Regulators in the USA have assigned a priority review to Pfizer and Bristol-Myers Squibb’s much-touted bloodthinner Eliquis, a move which has surprised some observers.
The US Food and Drug Administration has accepted for review the firms’ submission of Eliquis (apixaban) for the prevention of stroke and systemic embolism in patients with atrial fibrillation. With a priority review designation, the Prescription Drug User Fee Act goal date is March 28, 2012.
The submission is based on two Phase III trials of the oral Factor Xa inhibitor, which included 24,000 patients. They represent “the largest completed clinical development programme for stroke prevention in AF among novel oral anticoagulants”, noted B-MS.
The priority review has led to raised eyebrows in certain quarters, seeing as how two new drugs in the AF area – Boehringer Ingelheim’s Pradaxa (dabigatran) and Bayer/Johnson & Johnson’s oral Factor Xa inhibitor Xarelto (rivaroxaban).

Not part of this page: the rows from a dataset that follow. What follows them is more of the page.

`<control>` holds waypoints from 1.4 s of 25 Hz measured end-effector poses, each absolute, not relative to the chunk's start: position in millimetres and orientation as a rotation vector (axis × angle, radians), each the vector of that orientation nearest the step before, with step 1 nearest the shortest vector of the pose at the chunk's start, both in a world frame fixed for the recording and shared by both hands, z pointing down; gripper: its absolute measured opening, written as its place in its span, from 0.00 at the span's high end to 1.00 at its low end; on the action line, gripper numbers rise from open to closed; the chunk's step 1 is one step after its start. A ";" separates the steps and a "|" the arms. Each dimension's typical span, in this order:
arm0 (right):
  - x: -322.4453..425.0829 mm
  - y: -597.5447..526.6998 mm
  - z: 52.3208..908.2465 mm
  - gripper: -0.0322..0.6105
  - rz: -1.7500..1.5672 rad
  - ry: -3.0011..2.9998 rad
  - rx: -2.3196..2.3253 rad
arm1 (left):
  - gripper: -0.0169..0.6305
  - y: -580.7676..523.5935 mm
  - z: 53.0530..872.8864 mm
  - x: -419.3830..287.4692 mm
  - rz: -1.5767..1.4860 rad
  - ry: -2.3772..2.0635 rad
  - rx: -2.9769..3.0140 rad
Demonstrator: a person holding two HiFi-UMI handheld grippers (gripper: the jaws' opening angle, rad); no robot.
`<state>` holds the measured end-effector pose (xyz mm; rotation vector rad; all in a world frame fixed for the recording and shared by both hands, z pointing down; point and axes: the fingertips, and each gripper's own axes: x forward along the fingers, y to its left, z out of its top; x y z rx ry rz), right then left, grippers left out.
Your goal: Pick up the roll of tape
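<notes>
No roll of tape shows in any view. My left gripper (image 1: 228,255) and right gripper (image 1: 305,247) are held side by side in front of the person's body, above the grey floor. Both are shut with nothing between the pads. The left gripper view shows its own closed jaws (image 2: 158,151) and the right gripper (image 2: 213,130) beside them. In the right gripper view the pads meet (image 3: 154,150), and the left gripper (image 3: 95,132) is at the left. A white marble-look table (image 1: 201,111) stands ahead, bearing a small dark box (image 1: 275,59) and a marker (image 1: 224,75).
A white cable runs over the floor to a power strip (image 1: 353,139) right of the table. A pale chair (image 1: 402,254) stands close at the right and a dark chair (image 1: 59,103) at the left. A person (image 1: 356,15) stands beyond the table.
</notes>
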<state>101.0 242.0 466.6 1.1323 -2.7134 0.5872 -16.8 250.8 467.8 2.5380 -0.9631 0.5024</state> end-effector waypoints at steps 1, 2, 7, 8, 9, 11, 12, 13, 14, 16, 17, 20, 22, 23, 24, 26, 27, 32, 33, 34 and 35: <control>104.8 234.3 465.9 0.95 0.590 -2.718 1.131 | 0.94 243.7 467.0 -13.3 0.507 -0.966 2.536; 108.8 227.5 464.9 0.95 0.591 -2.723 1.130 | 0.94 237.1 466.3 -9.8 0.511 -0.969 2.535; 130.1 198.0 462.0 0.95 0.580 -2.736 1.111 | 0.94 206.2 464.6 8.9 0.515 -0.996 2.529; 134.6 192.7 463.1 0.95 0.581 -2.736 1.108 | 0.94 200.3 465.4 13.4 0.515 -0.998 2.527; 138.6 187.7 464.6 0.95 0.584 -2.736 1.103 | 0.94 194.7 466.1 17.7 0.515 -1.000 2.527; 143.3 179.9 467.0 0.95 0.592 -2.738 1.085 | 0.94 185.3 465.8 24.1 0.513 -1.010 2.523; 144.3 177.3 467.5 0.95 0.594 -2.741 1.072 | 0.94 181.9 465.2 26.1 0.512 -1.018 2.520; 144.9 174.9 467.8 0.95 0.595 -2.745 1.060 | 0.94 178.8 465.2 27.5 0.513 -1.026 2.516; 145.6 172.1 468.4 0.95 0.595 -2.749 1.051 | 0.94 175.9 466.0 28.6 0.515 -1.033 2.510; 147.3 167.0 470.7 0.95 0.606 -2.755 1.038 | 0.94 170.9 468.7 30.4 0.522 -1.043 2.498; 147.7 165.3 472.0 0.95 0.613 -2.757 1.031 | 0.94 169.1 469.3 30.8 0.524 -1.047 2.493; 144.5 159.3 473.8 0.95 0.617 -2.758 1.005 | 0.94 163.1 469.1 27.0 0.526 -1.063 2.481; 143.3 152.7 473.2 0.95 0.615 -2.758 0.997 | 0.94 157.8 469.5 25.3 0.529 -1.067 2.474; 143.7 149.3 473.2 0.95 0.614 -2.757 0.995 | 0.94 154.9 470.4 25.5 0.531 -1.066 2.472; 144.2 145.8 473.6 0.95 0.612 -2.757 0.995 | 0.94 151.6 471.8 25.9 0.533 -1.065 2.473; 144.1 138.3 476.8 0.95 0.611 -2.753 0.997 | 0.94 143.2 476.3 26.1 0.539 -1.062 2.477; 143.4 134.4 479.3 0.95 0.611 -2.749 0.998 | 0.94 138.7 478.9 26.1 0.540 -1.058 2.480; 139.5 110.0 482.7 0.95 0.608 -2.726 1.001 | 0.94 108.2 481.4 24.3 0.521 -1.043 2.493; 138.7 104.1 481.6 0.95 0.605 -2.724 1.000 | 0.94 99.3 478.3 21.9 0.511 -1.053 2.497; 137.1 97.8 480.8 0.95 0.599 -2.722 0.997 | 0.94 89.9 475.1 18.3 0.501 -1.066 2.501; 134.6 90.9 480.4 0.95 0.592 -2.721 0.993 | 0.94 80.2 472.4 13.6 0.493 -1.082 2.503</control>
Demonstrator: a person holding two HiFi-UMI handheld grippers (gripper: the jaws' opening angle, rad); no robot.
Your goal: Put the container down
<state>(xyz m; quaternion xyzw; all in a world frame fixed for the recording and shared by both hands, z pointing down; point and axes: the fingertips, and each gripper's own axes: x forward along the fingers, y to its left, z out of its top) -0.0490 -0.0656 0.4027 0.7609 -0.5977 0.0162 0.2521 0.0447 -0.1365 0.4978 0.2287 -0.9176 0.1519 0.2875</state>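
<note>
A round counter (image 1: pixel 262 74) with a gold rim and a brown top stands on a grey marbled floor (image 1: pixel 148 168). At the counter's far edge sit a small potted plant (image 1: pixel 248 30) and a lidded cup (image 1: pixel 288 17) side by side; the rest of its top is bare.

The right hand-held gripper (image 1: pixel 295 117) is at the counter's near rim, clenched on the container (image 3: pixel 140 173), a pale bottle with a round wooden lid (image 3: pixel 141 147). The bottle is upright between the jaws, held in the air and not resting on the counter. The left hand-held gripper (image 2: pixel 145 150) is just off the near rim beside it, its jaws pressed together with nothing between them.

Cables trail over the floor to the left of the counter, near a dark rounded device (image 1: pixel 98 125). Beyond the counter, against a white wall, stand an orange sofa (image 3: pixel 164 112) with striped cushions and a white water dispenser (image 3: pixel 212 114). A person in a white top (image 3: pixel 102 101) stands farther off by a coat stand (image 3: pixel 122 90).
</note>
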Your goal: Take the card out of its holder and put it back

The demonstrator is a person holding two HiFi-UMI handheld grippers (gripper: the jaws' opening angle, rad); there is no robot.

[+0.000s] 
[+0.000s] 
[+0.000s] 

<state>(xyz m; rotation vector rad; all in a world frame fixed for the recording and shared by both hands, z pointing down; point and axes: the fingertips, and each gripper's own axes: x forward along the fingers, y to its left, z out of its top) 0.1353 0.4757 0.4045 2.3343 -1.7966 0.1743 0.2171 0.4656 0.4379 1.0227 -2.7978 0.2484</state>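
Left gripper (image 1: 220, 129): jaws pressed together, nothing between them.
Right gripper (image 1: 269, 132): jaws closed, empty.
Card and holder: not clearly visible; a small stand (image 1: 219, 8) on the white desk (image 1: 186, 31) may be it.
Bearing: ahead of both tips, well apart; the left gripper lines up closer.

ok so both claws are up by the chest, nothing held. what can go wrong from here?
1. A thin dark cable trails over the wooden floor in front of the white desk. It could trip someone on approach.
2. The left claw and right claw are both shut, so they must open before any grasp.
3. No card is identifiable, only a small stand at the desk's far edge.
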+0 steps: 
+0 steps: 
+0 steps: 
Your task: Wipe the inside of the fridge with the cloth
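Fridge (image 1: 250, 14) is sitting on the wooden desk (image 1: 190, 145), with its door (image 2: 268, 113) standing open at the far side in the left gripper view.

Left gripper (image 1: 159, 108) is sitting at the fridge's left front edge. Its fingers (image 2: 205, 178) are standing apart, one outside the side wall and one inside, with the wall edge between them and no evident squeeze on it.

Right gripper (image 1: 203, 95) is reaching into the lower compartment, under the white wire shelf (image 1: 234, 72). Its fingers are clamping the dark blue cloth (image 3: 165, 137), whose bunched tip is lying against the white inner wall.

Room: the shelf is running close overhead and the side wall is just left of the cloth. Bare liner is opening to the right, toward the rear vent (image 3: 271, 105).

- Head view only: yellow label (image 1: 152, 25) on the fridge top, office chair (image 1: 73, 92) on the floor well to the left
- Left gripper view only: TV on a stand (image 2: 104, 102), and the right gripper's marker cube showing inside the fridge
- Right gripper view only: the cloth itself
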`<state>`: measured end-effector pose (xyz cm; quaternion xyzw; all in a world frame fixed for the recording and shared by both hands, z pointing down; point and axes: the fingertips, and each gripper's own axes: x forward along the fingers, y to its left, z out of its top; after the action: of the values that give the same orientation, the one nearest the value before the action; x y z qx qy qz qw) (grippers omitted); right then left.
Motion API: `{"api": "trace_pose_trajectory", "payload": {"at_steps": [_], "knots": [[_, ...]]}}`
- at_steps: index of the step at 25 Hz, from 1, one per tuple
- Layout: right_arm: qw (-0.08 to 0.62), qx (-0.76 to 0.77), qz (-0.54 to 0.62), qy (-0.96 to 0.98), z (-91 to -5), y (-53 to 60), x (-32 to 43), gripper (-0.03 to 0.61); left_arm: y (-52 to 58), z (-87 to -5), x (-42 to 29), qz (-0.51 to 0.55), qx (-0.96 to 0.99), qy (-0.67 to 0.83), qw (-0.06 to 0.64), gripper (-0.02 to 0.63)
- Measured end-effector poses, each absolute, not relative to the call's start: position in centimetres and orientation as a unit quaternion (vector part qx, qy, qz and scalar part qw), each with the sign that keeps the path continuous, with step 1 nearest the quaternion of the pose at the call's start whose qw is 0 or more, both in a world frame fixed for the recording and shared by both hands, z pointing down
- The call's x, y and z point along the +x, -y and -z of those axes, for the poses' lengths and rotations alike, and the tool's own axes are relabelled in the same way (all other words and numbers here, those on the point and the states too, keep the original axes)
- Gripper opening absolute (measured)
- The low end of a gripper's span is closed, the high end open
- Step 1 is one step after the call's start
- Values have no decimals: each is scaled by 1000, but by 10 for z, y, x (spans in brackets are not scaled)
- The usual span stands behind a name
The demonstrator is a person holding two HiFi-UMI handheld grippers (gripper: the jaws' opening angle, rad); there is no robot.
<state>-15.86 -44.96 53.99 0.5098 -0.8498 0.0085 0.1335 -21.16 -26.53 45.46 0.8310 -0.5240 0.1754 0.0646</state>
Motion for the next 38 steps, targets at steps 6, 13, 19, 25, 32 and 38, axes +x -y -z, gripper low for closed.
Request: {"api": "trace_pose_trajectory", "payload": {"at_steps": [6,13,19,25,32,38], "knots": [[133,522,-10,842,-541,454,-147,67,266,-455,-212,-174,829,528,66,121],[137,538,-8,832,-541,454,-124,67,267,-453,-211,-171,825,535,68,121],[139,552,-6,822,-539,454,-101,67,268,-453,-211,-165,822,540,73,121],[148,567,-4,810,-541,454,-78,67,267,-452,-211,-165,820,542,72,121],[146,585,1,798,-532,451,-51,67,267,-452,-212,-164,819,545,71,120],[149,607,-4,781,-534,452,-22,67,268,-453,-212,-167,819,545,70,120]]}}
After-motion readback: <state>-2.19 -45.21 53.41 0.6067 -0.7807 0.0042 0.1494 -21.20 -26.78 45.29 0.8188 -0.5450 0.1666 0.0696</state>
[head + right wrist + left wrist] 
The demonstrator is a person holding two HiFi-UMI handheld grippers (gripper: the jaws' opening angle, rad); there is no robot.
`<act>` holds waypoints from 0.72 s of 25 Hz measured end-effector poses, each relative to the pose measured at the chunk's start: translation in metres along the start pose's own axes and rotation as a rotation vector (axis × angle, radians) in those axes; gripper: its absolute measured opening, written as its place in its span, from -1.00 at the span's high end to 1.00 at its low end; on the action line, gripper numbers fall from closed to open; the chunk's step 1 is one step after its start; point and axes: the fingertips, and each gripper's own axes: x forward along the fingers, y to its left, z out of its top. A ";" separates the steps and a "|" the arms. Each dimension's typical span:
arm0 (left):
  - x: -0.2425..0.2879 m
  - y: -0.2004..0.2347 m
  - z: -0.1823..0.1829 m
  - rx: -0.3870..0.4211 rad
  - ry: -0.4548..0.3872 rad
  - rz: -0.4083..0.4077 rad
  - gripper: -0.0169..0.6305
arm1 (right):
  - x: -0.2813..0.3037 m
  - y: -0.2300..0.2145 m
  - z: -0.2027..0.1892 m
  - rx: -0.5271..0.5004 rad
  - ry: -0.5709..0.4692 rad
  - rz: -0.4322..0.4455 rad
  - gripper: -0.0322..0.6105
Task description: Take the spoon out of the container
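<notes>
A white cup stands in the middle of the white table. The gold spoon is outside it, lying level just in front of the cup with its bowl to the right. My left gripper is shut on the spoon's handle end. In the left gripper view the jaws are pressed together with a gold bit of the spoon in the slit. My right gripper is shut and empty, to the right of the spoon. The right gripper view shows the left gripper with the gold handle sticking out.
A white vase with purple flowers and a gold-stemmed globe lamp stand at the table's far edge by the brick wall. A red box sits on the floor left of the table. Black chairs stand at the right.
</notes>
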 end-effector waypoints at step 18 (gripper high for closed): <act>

Speedier reviews tend to be granted to drugs that offer major advances or provide a treatment where no adequate therapy exists.
Analysts see this as a major boost for Pfizer and B-MS. Deutsche Bank’s Barbara Ryan issued a research note saying that the drug will likely get on the market six months earlier than many had expected. She added that “based upon the FDA’s designation and the Eliquis data, we believe that the drug will get a superiority claim to warfarin, and the survival data will at a minimum be included in the label”.
Ms Ryan added that global Eliquis sales could reach $250 million next year, and hit a peak of $2.5 billion. In May 2011, the drug was approved in the European Union for the prevention of venous thromboembolic events in adults who have undergone elective hip or knee replacement surgery.